Mexican food is sometimes misunderstood. People can be afraid to venture into a good Mexican meal because they are convinced that the element of spices may be a bit overwhelming. We’ve all seen those cartoons where the character takes a bite of mexican chili and consequently becomes a fire breathing dragon!
Well, not every mexican food is guilty of providing the diner with that type of heat. There are many foods of this ethnicity that are spicy, but only on the medium level, and some that are so mild that the spice is barely noticed. It all depends upon the customer’s preference. Mexican food has been deemed to be America’s most popular ethnic food. Mexican food lovers all have their own favorite best mexican restaurants>/em>, as well as their favorite mexican food.
As much as Americans love their condiments, especially ketchup and mayonnaise, salsa, Mexico’s own, has now risen above and beyond that love. Diners now eat more salsa than those old tried and true favorites. Another surprising fact is that tortillas have risen in popularity since 2010 and are now a hotter item than hot dog buns!
Mexican enchiladas are also a food that has risen on the charts over the years in the United States. The meaning of enchilada is “in chile”. It is supposed to have been derived from the Aztecs using tortillas as a type of wrap, which is filled with meat and a sauce mixture; however, the word enchilada was first used in America in the year 1885. The meaning of enchilada verbally has one simple definition. However, in different locations that serve mexican food, when speaking of the enchilada’s ingredients, its meanings begin to take on many different lives. Basically, the enchilada is a corn tortilla wrapped around any one of a wide variety of meats, cheeses, vegetables, or potatoes, or with a combination of these, and covered with a chili pepper sauce.
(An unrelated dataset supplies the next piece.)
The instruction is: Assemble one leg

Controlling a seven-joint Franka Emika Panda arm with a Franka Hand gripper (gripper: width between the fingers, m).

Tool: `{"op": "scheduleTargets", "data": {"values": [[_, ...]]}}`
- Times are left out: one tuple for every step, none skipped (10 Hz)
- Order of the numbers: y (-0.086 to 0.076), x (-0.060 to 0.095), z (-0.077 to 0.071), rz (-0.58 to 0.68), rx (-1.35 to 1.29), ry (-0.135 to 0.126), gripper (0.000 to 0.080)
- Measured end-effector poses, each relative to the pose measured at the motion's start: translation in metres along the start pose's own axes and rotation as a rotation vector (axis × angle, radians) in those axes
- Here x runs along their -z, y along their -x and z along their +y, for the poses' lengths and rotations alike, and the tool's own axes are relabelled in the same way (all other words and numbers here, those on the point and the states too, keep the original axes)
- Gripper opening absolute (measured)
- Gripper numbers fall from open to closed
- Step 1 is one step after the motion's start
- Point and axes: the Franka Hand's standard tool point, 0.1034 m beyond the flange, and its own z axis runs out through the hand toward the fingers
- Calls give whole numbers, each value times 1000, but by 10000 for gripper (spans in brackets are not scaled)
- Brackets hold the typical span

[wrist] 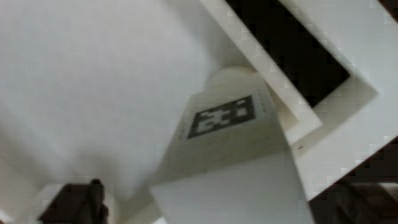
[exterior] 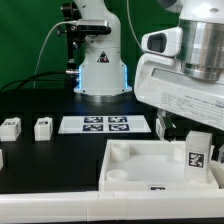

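Note:
A leg [exterior: 197, 150], a short white post with a black-and-white tag, stands upright in the near corner, at the exterior view's right, of the large white tray-like piece [exterior: 130, 162]. My gripper [exterior: 192, 134] hangs just over it, its jaws straddling the post's top. In the wrist view the leg [wrist: 222, 130] runs up between my fingers, with the tray-like piece [wrist: 107, 90] beneath it. The gripper [wrist: 222, 205] stands open: a gap shows between one dark finger [wrist: 80, 200] and the post's side. The leg rests on its own and is not clamped.
Two more loose legs [exterior: 11, 126] [exterior: 42, 127] lie at the exterior view's left, and a third [exterior: 2, 156] peeks in at the left edge. The marker board [exterior: 104, 124] lies behind the tray-like piece. The robot base [exterior: 100, 70] stands at the back.

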Motion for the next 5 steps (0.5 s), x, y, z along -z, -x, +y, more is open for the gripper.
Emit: {"op": "scheduleTargets", "data": {"values": [[0, 0, 0, 0, 0, 0, 649], [0, 0, 0, 0, 0, 0, 649], [0, 0, 0, 0, 0, 0, 649], [0, 0, 0, 0, 0, 0, 649], [0, 0, 0, 0, 0, 0, 649]]}}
The meaning of enchilada when mentioned can conjure up a number of different ideas according to taste and preference. Originally the meaning of enchilada was simply a corn tortilla rolled up and dipped in a type of chili sauce. It was considered a mexican street food and was eaten without any filling. These days enchiladas have become a favorite type of mexican food and can be found in all or most mexican restaurants. There are now more than 38,000 mexican restaurants throughout the United States, and, in american homes, mexican food is prepared often, its ingredients easily added to many other combinations of meals as well. It can be as simple or as flavorful as the diner wants it to be. It can be filled with any type of meat and almost all kinds of vegetables. The sauce that fills and covers it can be as hot or as mild as is preferred. As far back as is recorded, another meaning of enchilada was corn tortillas wrapped around small fish.
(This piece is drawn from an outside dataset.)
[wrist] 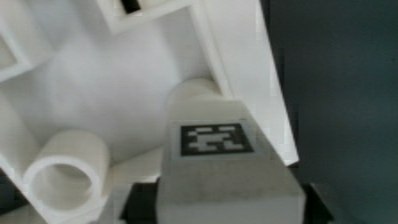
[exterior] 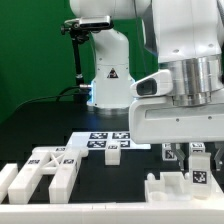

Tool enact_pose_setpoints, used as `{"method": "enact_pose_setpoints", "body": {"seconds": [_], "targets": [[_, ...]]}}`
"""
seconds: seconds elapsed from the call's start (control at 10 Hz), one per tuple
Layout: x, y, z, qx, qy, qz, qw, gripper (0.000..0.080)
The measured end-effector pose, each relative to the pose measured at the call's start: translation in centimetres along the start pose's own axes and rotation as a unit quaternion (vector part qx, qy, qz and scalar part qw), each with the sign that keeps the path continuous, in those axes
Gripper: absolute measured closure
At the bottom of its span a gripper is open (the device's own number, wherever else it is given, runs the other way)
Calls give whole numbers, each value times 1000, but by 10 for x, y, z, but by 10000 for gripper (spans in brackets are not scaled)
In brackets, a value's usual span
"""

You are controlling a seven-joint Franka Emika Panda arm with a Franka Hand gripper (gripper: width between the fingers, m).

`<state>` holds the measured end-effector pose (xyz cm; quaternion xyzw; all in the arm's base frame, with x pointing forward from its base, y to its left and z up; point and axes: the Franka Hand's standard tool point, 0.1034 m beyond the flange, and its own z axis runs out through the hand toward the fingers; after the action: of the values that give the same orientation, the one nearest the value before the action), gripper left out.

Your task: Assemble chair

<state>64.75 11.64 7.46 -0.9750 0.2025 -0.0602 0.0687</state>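
Gripper (exterior: 197,168) low at exterior view's right, close over black table (exterior: 40,125), hanging under big glossy white wrist housing (exterior: 185,95). Fingers (wrist: 317,200) set narrow, clamped on tagged block (exterior: 199,166) of the chair. Block upright btwn the two dark fingers, one each side, both touching it.

Wrist view: same block (wrist: 217,120) fills centre, matte white, narrower at far end, one square b/w tag on facing side. Tag is pattern only, no letters or digits to read. Just beside block, a white round peg (wrist: 63,178) w/ open ring end toward cam; touching block or not, can't tell. Beyond both, white slotted slab (wrist: 107,40) w/ dark openings, blurred.

Exterior view, rest of chair not joined up:
- loose parts (exterior: 48,168) at exterior view's left, front of table; chunky white bars lying close together, several tags on top faces
- small tagged cube (exterior: 113,152) mid-table, just in front of marker board (exterior: 105,139)
- notched white piece (exterior: 175,188) at front right, just below gripper; contact w/ held block not clear

Robot base (exterior: 105,50) at back centre, glossy white, carrying black triangle warning sticker (exterior: 112,74); symbol inside too small to read. No brand name or other writing legible anywhere. Green backdrop (exterior: 30,50) behind.
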Motion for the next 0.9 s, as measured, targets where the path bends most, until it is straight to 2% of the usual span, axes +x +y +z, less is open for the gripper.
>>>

Another way that enchiladas are served is with a topping of refried beans instead of chili sauce. Refried beans can also be served alongside. Swiss families who migrated to Mexico many years ago concocted a sauce with a base of either milk or cream that came from the dairies they built in their new home for the production of cheese and other dairy products. Enchiladas can also be served with tomato sauce if the diner prefers that to chili sauce.
New Mexico devised their own variation of enchiladas by frying corn tortillas until they are soft, and then stacking them. Between the layers they add ingredients such as shredded cheese, chopped onions, and either a red or a green sauce. Sometimes they add meat, as well, and then the stack is topped with a fried egg. These are simply called stacked enchiladas.